Paulina’s specific experiences under the military regime demonstrate the devaluation of women taken to its horrific endpoint: Paulina’s rape was the ultimate violation of her identity as a woman. She was disenfranchised of her power and treated as a discardable sexual object by her male abusers. The character of her torture was directly linked to her inferior status as a woman, with her torturers frequently referring to her as a “bitch” and “fresh meat,” asking themselves macabre quasi-scientific questions on the effects of their torture on her “sex.”
Importantly, part of the reason Paulina was tortured was that her attackers wanted to know the identity of an anti-dictatorship activist that she knew—who, it turns out, was Gerardo. Despite her extreme suffering, Paulina never gave up Gerardo’s name, showing her in a small but vital way to be more powerful than her torturers. Accordingly, as the audience gradually learns more about what happened to Paulina, she stakes the claim to be the strongest of the three characters. She has been through far more than either of them and does not display the meekness of Gerardo or the likely immorality of Roberto. This suggests that power is not just about its physical manifestation; Dorfman seems to say that people can have power in different ways, and that Paulina’s resistance through mental toughness is a bold example of strength.

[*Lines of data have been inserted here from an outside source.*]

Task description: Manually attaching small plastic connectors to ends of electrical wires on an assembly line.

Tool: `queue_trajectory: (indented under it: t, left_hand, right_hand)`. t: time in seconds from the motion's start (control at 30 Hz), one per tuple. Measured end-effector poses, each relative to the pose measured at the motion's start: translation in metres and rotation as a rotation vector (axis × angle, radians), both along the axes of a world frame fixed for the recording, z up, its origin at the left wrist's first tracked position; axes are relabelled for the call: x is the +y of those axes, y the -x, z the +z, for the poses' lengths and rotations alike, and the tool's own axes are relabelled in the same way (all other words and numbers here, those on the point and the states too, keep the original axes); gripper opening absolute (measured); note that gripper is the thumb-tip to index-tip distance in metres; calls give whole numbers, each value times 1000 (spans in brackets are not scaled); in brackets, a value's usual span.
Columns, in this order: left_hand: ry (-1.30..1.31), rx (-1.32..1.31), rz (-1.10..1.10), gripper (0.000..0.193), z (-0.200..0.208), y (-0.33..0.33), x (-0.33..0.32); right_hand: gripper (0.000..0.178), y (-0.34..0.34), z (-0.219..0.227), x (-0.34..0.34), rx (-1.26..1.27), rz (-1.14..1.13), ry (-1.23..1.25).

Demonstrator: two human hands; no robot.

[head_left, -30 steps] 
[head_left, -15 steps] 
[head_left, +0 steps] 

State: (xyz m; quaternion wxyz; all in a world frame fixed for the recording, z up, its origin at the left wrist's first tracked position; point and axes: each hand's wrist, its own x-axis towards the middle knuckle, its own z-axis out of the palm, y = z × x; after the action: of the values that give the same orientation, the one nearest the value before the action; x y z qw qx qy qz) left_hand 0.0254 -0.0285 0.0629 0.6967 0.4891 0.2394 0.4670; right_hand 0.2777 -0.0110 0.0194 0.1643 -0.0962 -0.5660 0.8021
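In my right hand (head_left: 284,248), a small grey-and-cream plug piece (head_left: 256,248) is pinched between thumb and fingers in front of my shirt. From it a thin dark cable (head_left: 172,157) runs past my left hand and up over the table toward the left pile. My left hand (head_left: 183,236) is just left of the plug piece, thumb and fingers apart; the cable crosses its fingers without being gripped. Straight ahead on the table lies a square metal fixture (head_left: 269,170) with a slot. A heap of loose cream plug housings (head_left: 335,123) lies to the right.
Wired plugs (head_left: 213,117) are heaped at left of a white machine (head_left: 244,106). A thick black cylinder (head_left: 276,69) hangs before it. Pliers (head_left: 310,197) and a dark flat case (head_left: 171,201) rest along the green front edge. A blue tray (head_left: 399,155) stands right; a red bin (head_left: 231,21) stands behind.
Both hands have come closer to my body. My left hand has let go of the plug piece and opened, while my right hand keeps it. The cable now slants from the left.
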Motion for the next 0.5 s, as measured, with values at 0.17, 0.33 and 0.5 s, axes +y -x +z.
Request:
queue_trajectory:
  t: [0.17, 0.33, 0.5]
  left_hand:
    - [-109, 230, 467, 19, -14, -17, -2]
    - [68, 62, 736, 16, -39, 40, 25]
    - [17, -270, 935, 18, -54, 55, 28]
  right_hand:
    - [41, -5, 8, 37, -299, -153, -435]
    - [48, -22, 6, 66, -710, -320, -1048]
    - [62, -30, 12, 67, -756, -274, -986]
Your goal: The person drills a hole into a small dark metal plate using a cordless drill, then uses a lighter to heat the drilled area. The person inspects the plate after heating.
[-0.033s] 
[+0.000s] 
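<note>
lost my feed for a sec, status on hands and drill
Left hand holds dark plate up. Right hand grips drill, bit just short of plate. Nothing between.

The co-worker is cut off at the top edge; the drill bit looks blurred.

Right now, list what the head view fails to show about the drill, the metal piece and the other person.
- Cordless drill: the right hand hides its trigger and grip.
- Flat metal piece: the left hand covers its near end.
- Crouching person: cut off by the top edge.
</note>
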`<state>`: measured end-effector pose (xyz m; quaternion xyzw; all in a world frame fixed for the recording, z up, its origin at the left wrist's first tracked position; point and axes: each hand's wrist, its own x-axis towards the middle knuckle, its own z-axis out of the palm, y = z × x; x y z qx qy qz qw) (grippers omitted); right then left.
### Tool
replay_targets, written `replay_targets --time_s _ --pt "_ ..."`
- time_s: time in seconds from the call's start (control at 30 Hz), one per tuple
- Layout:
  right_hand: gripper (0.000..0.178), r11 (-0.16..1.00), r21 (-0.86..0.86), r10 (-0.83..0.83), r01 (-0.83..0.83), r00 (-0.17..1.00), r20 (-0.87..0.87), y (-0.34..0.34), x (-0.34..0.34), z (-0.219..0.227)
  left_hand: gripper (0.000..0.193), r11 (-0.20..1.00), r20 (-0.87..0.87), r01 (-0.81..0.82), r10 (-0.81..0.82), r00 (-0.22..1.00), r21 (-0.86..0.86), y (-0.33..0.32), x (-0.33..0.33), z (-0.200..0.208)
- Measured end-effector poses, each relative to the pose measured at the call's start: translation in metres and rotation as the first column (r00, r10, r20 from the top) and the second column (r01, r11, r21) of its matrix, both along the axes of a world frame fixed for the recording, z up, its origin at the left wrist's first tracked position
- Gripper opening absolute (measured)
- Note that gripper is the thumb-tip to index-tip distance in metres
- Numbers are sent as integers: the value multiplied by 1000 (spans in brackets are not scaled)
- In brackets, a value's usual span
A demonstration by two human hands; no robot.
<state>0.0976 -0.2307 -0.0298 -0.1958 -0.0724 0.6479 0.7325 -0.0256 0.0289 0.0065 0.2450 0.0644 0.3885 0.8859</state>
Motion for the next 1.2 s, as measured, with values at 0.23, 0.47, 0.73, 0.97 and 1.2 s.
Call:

As part of her efforts to take control over her situation, Paulina uses characteristically male techniques of intimidation to try to address the injustices she has faced. But by having Paulina use these methods, Dorfman shines fresh light on how violent they are and, more importantly, reminds the audience that when these methods are employed it is usually by men. Paulina knows she doesn’t have the physical strength to overpower Roberto or, indeed, Gerardo, who does not approve of her plan to interrogate Roberto. Accordingly, she decides to retrieve a gun from a drawer and uses that to exert her dominance over the other two characters. The gun—a phallic symbol—allows Paulina to reverse the usual power dynamic and dictate the course of events. But it also mimics the tactics under which she was kidnapped and by which many people were made to suffer under the dictatorship. She further mimics her torturer by putting on a man’s voice and speaking to Roberto in derogatory terms.
Her treatment of Roberto generally echoes the way that she herself was treated (minus the actual torture and rape). He is held captive against his will, as she was. In a particularly important moment, Paulina gags Roberto by taking off her underwear and stuffing it into his mouth. This is a clear gesture of female empowerment, in which Paulina uses an item loaded with sexual suggestion as a way of enforcing her dominance over her captive. It is clear, then, that Paulina’s uses behaviour usually disassociated from her as a woman to take control of her situation.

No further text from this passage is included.